The maternity department generally includes surgeries and other minor procedures, so 
having it along with OT is acceptable.  

The OT also has the CSSD within it, along with Pre and Post recovery rooms, Operation 
Theatre and other facilities. 

THIRD FLOOR 

Has a plan identical to the Second floor plan. 

The second floor contains the Operation Theatres, Intensive Care Units and the Cardiac 

The close proximity of OT and ICU is ensured. 

There is no separate service core for the OTs. The OT lift is not separated from general 
passenger lifts. 

The Cardiac department generally includes surgeries and other minor procedures, so 
having it along with OT is acceptable.  

The OT also has the CSSD within it, along with Pre and Post recovery rooms, Operation 
Theatre and other facilities. 

FOURTH, FIFTH AND SIXTH FLOOR 

The fourth, fifth and sixth floors are the Inpatient Department floors or the wards.

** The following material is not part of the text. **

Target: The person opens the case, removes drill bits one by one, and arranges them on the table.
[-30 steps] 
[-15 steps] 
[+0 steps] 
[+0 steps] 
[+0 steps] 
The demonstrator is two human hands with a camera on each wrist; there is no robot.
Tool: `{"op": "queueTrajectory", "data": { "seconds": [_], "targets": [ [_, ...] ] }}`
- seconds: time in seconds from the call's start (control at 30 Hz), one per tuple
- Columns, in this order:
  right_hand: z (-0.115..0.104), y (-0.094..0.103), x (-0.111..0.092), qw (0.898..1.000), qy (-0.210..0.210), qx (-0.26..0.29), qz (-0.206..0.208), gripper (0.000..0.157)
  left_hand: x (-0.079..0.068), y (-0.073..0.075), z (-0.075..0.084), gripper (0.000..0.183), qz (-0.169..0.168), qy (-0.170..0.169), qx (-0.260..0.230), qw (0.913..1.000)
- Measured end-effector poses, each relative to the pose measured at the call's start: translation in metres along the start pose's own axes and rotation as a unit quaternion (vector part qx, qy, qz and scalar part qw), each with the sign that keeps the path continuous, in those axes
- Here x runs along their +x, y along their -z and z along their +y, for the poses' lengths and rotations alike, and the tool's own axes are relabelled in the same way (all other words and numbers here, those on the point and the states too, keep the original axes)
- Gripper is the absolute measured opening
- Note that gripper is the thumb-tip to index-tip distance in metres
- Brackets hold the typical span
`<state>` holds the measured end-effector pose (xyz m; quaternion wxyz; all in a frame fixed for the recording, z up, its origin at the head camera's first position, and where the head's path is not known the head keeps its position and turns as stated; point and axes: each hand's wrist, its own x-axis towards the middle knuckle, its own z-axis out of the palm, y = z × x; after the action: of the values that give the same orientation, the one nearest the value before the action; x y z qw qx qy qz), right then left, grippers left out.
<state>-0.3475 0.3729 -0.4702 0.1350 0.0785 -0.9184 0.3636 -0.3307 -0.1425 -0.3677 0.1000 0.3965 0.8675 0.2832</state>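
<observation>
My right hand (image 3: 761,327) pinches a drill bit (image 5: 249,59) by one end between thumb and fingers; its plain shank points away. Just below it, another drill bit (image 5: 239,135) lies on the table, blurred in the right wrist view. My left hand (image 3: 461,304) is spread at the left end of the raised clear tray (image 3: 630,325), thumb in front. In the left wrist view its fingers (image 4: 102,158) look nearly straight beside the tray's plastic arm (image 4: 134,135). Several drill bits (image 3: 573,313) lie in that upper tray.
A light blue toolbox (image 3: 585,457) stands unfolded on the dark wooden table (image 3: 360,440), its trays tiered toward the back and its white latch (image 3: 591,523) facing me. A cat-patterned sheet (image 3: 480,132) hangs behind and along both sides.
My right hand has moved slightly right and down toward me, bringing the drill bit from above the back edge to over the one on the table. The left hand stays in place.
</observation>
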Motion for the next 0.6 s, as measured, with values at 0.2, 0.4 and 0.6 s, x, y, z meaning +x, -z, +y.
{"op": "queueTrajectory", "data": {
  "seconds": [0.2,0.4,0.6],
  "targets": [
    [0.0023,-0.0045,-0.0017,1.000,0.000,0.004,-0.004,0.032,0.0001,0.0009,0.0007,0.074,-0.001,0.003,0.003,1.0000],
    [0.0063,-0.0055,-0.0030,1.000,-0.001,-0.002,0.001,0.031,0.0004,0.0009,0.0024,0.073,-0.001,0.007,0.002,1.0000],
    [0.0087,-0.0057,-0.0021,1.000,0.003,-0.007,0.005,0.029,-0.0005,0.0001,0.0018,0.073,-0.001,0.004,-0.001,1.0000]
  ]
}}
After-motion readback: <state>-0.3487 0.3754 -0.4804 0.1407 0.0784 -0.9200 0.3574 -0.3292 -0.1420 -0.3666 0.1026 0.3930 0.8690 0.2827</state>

The sixth 
floor having Private/ Individual wards.   

 
 
 
 

INFERENCES 

Government Medical college and Hospital 

The separation of departments into blocks is not a very efficient way of planning as this 
requires multiplication of services for each block. 

The building plan for each block is designed with projections, to increase the perimeter and 
hence wall space. 

The inclusion of courtyards and atriums and placement of corridors around them, helps in 
avoiding long dead end corridors in the hospital. 

LH Hiranandani Hospital 

The organisation of different functions in the same building is done very efficiently, they are 
placed together yet neatly organised around a central circulation core. 

The circulation for OTs is not separated from the general circulation. OT zone is not placed 
in a very confined area.  

OPD and Diagnostics are kept relatively less connected.